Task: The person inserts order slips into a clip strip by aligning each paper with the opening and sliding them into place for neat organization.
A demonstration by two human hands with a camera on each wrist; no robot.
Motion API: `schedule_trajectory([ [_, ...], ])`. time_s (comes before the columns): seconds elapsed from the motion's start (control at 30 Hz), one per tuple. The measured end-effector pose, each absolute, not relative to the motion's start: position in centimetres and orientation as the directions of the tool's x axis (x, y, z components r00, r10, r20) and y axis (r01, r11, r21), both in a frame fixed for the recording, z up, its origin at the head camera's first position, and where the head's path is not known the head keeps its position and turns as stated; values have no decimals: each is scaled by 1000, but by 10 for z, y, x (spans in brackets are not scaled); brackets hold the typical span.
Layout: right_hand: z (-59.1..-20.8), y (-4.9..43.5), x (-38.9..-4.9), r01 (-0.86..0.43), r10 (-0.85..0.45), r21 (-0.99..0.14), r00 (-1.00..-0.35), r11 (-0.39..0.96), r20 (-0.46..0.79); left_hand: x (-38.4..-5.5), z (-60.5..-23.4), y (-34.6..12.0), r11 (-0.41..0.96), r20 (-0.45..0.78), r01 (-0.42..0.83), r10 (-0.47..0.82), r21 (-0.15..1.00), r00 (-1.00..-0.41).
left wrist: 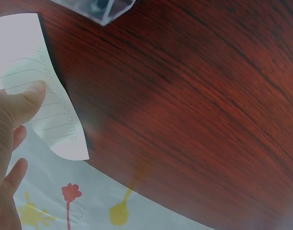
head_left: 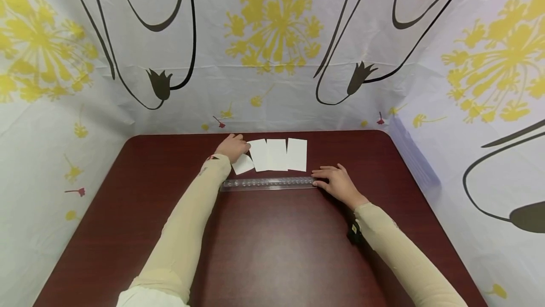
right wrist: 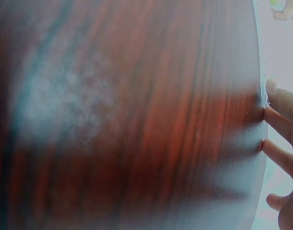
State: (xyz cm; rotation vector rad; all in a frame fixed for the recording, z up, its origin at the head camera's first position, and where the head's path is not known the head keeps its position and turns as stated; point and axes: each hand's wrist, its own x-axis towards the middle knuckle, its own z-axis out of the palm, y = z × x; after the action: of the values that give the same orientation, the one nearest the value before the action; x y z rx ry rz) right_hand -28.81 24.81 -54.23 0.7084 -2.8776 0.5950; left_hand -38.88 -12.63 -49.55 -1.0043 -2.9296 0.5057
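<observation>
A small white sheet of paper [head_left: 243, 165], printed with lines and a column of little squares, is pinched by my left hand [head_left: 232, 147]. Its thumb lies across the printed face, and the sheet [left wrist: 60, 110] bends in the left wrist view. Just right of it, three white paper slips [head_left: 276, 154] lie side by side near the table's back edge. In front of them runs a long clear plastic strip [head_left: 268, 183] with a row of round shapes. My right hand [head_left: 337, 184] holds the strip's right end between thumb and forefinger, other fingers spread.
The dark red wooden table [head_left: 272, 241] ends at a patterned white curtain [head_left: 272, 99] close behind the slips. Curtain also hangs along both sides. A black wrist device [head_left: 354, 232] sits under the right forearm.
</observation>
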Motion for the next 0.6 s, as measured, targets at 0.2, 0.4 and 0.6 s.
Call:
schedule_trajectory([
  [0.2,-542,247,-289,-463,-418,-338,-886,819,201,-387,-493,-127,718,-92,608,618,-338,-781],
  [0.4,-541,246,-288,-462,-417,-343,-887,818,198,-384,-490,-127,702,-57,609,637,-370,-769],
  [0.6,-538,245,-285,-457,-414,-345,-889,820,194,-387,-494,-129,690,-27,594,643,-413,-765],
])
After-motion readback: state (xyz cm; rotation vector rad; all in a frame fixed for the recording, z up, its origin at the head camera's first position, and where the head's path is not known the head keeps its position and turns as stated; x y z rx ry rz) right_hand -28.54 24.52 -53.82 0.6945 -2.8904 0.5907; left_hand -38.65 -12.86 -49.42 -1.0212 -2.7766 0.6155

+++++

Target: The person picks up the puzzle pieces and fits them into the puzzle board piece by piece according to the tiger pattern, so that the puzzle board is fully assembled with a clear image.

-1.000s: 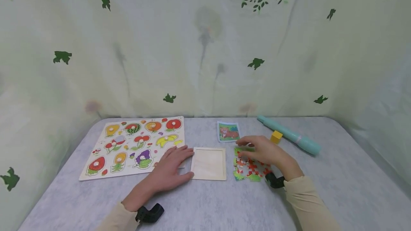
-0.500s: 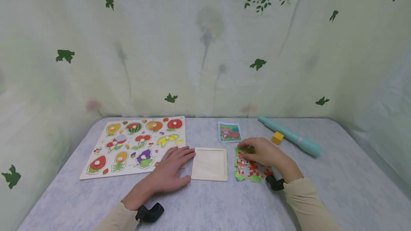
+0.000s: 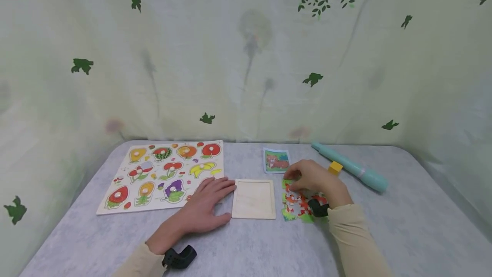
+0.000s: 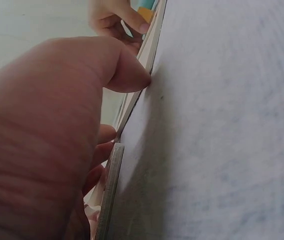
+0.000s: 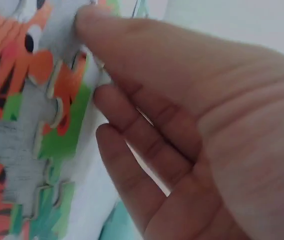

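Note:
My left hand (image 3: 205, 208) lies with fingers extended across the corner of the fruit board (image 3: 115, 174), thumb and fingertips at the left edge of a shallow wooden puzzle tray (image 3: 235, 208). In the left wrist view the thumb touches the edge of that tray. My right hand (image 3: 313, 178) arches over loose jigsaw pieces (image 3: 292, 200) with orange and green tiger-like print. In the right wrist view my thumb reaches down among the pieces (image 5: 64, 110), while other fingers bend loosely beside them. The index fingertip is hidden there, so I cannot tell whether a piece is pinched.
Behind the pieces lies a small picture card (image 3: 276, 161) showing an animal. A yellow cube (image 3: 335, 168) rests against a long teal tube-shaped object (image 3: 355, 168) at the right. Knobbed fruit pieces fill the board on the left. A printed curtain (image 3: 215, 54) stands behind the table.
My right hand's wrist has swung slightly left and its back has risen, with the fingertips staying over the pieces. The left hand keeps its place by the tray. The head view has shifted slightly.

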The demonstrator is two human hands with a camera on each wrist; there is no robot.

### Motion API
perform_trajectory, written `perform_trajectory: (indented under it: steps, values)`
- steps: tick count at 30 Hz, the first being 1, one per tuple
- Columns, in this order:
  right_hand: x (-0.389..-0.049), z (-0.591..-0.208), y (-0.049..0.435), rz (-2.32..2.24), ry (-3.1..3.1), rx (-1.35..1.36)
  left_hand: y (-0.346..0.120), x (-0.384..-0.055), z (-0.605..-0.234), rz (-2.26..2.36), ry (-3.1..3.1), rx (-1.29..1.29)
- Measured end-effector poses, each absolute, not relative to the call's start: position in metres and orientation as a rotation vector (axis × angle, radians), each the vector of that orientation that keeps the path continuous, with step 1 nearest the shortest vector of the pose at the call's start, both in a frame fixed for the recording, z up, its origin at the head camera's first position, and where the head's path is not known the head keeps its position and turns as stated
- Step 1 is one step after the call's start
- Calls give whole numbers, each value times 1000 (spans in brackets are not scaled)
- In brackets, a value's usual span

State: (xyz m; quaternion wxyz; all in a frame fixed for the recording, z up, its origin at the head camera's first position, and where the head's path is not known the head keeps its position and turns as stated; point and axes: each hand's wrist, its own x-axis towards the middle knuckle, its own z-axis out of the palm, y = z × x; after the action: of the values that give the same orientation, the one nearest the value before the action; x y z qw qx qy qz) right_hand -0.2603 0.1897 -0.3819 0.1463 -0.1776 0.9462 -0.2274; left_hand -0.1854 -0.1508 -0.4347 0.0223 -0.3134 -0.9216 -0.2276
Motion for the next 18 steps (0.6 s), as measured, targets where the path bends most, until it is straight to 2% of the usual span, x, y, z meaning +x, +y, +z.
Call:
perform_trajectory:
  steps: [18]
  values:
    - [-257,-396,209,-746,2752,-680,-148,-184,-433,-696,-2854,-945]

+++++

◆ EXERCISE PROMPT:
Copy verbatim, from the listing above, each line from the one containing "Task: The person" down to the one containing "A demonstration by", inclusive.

◆ REPLY TO THE TASK:
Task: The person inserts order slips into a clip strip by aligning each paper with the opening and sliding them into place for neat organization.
A demonstration by two human hands with a camera on each wrist; no robot.

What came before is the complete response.